Peach Blossom Shangri-La
Let's  all  help  to  build  a  Shangri-La 

al-Kindī and al-Khalīl

In a lecture hosted on the computer science department of Columbia University (https://www.cs.columbia.edu/~smb/classes/f20/l_crypto-1-intro.pdf; accessed 2022), the author wrote on page 14: "Al-Kindi published a ground-breaking work on cryptanalysis circa 850 in Baghdad—but that implies that he encountered sophisticated methods of encryption. Al-Khalil wrote a (now-lost) book on cryptography in Basra about 75 years earlier."

Columbia University Lecture

 

More information about cryptography can be found in a 2009 paper titled Charting Arabic Cryptology’s Evolution.

Below is a description of al-Kindī provided by Wikipedia (accessed 2021):

"Abu Yūsuf Yaʻqūb ibn ʼIsḥāq aṣ-Ṣabbāḥ al-Kindī (/ælˈkɪndi/; Arabic: أبو يوسف يعقوب بن إسحاق الصبّاح الكندي; Latin: Alkindus; c. 801–873 AD) was an Arab Muslim philosopher, polymath, mathematician, physician and music theorist. Al-Kindi was the first of the Islamic peripatetic philosophers, and is hailed as the "father of Arab philosophy".

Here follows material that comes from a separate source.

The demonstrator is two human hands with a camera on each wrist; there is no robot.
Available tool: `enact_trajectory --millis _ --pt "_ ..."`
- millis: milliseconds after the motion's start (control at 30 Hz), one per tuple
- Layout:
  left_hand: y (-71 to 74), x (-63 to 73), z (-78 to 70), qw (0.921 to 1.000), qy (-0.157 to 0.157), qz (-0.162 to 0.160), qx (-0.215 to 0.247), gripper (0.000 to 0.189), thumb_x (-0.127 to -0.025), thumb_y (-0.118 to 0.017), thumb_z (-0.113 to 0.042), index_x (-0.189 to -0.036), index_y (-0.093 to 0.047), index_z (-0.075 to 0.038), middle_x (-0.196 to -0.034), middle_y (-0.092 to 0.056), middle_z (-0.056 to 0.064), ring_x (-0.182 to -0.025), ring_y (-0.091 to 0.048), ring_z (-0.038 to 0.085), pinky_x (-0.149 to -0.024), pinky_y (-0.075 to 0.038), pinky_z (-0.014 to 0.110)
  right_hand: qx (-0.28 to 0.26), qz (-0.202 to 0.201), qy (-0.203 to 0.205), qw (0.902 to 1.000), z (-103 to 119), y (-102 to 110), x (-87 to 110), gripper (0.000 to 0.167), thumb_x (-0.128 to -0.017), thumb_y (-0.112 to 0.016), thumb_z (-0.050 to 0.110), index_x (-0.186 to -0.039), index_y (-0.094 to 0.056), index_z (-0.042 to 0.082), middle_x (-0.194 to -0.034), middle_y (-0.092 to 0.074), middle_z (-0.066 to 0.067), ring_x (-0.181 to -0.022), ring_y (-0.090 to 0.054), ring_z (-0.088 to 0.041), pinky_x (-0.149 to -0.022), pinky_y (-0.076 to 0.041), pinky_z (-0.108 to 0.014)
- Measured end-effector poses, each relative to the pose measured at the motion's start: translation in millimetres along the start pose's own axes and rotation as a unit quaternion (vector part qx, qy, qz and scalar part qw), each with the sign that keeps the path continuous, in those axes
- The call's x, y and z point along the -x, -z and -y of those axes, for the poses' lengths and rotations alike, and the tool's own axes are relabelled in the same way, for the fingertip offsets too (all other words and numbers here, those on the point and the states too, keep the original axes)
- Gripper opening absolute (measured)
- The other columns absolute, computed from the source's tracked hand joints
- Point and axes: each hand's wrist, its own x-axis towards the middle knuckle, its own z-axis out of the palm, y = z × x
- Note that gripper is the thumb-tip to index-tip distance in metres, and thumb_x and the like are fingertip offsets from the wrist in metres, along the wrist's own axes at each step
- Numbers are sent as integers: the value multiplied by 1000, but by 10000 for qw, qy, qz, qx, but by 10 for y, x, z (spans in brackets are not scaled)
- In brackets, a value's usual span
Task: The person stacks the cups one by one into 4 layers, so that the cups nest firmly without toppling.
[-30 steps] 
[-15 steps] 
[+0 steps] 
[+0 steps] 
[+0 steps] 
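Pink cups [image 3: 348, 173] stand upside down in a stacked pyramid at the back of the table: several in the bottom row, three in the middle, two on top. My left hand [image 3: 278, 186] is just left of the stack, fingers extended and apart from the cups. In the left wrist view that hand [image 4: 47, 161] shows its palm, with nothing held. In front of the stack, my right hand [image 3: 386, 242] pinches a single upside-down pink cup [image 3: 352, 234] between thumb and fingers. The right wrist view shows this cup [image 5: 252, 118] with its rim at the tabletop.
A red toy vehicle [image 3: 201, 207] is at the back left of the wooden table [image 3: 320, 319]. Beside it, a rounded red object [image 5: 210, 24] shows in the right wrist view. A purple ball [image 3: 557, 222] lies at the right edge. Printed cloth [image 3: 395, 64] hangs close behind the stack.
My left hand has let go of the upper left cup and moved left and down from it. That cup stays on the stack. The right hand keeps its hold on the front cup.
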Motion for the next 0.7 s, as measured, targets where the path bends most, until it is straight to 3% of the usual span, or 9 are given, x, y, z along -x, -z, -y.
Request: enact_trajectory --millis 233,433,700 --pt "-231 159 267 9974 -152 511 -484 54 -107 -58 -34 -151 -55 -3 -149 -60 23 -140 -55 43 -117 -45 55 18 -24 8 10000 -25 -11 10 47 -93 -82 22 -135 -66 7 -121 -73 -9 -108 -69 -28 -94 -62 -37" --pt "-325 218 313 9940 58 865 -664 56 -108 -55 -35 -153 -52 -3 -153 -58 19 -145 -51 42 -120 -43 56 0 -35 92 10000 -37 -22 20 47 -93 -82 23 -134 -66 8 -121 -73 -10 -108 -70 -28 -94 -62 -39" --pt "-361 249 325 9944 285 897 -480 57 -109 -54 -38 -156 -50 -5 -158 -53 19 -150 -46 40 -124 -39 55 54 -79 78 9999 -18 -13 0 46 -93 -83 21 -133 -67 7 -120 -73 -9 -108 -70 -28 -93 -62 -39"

Al-Kindi was born in Kufa and educated in Baghdad. He became a prominent figure in the House of Wisdom, and a number of Abbasid Caliphs appointed him to oversee the translation of Greek scientific and philosophical texts into the Arabic language. This contact with "the philosophy of the ancients" (as Hellenistic philosophy was often referred to by Muslim scholars) had a profound effect on him, as he synthesized, adapted and promoted Hellenistic and Peripatetic philosophy in the Muslim world. He subsequently wrote hundreds of original treatises of his own on a range of subjects ranging from metaphysics, ethics, logic and psychology, to medicine, pharmacology, mathematics, astronomy, astrology and optics, and further afield to more practical topics like perfumes, swords, jewels, glass, dyes, zoology, tides, mirrors, meteorology and earthquakes.

In the field of mathematics, al-Kindi played an important role in introducing Indian numerals to the Islamic world, and subsequently, relabeled as Arabic numerals, to the Christian world, along with Al-Khwarizmi. Al-Kindi was also one of the fathers of cryptography. Building on the work of Al-Khalil (717–786), Al-Kindi's book entitled Manuscript on Deciphering Cryptographic Messages gave rise to the birth of cryptanalysis, was the earliest known use of statistical inference, and introduced several new methods of breaking ciphers, notably frequency analysis. Using his mathematical and medical expertise, he was able to develop a scale that would allow doctors to quantify the potency of their medication."

Below is a portrait of al-Kindi:

Below is the picture of the first page of al-Kindi's manuscript "On Deciphering Cryptographic Messages", containing the oldest known description of cryptanalysis by frequency analysis.

Below is a descriptionof el-Khalil provided by Wikipedia (accessed 2021):

"Abu ‘Abd ar-Raḥmān al-Khalīl ibn Aḥmad ibn ‘Amr ibn Tammām al-Farāhīdī al-Azdī al-Yaḥmadī (Arabic: أبو عبدالرحمن الخليل بن أحمد الفراهيدي; 718 – 786 CE), known as Al-Farāhīdī, or Al-Khalīl, was an Arab philologist, lexicographer and leading grammarian of Basra based on Iraq. He made the first dictionary of the Arabic language – and the oldest extant dictionary – Kitab al-'Ayn (Arabic: كتاب العين "The Source") – introduced the now standard harakat (vowel marks in Arabic script) system, and was instrumental in the early development of ʿArūḍ (study of prosody), musicology and poetic metre. His linguistic theories influenced the development of Persian, Turkish, Kurdish and Urdu prosody. The "Shining Star" of the Basran school of Arabic grammar, a polymath and scholar, he was a man of genuinely original thought.

Al-Farahidi was the first scholar to subject the prosody of Classical Arabic poetry to a detailed phonological analysis. The primary data he listed and categorized in meticulous detail was extremely complex to master and utilize, and later theorists have developed simpler formulations with greater coherence and general utility. He was also a pioneer in the field of cryptography, and influenced the work of Al-Kindi."